> **What is required**:
In the records below, begin at the line that has "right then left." and stop after the line that has "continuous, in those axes"; quote those lines verbatim and nothing more.

> **Material for this task**:
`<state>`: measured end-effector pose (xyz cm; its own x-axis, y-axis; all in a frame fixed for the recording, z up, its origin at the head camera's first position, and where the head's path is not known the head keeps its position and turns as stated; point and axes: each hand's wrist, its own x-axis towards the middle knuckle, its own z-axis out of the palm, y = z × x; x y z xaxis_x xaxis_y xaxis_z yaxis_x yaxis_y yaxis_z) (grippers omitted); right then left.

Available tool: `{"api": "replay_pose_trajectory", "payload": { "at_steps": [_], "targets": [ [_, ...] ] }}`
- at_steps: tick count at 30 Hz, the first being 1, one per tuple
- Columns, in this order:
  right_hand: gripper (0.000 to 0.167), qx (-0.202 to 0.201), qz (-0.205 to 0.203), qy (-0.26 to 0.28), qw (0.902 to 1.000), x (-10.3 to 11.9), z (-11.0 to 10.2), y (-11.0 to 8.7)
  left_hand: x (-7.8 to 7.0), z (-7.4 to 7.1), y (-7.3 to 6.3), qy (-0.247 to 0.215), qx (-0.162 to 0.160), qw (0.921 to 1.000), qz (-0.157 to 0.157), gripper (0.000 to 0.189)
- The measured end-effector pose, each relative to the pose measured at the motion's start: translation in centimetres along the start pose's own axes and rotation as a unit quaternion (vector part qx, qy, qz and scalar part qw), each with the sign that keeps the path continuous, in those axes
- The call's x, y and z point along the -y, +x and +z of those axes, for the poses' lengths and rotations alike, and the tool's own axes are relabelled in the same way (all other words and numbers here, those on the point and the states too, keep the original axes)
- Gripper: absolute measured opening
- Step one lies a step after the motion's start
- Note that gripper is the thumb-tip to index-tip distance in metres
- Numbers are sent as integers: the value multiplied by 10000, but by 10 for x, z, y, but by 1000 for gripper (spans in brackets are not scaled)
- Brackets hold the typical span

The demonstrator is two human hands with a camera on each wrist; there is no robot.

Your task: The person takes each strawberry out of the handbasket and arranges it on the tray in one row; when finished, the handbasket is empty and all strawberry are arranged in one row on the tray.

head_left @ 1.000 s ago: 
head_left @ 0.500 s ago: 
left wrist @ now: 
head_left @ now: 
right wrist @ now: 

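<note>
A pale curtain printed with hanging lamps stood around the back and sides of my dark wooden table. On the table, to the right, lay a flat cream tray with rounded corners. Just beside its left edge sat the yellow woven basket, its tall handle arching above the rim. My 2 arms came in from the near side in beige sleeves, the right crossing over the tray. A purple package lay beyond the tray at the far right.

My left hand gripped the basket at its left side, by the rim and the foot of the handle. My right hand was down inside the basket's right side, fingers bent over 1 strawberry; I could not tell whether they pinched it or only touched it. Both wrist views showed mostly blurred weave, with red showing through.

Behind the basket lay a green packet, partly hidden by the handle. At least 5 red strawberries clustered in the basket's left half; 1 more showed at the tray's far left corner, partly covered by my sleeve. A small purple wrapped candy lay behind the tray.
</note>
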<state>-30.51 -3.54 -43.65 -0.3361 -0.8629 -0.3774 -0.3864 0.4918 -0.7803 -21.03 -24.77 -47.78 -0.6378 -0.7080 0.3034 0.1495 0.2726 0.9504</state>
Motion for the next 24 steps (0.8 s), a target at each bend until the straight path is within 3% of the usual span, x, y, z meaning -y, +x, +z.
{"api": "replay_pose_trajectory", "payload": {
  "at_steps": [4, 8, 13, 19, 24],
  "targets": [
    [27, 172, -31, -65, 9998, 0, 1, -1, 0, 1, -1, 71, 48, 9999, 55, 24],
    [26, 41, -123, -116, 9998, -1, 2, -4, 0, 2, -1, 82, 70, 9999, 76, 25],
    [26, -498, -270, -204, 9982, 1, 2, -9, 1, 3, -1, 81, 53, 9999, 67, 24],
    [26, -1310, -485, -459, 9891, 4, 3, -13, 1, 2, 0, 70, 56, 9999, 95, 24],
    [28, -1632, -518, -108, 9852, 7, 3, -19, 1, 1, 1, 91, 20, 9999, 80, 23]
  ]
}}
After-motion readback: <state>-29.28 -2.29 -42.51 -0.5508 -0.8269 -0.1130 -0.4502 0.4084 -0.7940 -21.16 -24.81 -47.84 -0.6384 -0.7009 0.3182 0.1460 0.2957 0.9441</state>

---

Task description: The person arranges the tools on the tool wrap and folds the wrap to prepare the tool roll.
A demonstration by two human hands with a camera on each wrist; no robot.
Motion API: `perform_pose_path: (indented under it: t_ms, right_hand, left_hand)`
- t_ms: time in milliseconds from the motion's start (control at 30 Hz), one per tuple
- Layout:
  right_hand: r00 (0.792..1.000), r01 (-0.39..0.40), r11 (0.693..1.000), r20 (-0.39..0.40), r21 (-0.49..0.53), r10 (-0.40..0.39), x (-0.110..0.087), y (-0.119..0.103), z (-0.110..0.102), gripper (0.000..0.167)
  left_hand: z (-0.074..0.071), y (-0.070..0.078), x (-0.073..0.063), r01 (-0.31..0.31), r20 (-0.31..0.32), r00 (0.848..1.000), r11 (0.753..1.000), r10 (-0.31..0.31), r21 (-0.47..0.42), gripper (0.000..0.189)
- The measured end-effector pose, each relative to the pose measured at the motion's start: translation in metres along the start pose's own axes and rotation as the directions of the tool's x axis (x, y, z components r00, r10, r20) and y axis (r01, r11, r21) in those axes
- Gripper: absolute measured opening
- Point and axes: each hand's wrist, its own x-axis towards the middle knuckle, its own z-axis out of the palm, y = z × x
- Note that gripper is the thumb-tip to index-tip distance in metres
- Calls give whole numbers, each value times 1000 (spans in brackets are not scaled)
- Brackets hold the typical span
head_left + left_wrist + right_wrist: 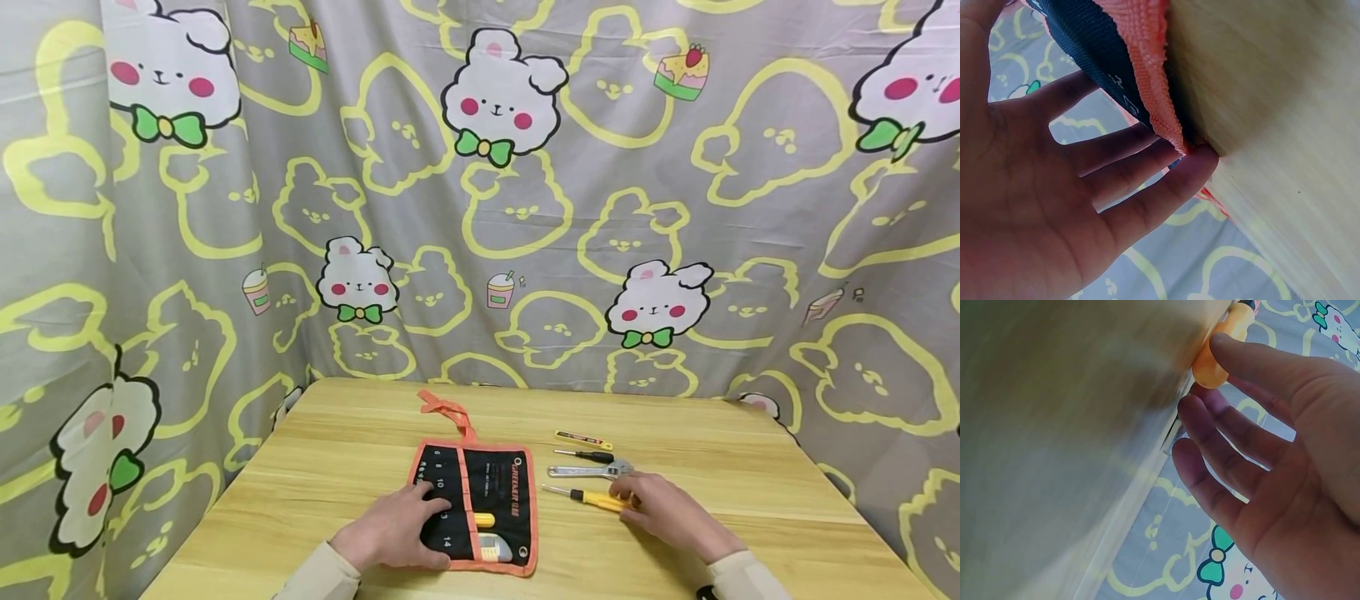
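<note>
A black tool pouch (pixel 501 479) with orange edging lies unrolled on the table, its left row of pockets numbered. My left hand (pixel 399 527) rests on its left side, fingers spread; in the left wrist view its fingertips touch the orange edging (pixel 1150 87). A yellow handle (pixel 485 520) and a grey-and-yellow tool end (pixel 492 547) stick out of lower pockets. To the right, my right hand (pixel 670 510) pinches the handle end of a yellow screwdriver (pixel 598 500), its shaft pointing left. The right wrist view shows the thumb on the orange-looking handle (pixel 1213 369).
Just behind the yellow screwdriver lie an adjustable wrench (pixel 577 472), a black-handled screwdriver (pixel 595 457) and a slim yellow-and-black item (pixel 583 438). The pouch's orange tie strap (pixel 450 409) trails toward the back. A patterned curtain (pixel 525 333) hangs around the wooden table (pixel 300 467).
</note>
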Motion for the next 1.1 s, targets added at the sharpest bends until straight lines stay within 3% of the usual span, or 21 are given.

> **Output for this task**:
`<state>`: measured end-effector pose (xyz cm; its own x-axis, y-axis; all in a frame fixed for the recording, z up, its origin at the head camera's first position, and where the head's path is not known the head keeps its position and turns as stated; point and axes: each hand's wrist, its own x-axis towards the middle knuckle, its own z-axis out of the palm, y = z × x; x y z xaxis_x xaxis_y xaxis_z yaxis_x yaxis_y yaxis_z) (grippers omitted); right then left.

Available tool: `{"api": "replay_pose_trajectory", "payload": { "at_steps": [_], "targets": [ [_, ...] ] }}`
- at_steps: tick count at 30 Hz, the first being 1, one per tuple
- Columns, in this order:
  right_hand: gripper (0.000 to 0.167), qx (-0.202 to 0.201), qz (-0.205 to 0.203), qy (-0.26 to 0.28), qw (0.902 to 1.000), x (-10.3 to 11.9), z (-11.0 to 10.2), y (-11.0 to 8.7)
  left_hand: x (-7.8 to 7.0), z (-7.4 to 7.1), y (-7.3 to 6.3), qy (-0.247 to 0.215), qx (-0.162 to 0.160), qw (0.921 to 1.000), qz (-0.157 to 0.157), gripper (0.000 to 0.189)
- The measured end-effector pose, each relative to the pose measured at the motion's start: translation in centimetres along the start pose's own axes and rotation as a unit quaternion (vector part qx, qy, qz and scalar part qw), each with the sign that keeps the path continuous, in those axes

The exercise asks for nothing more.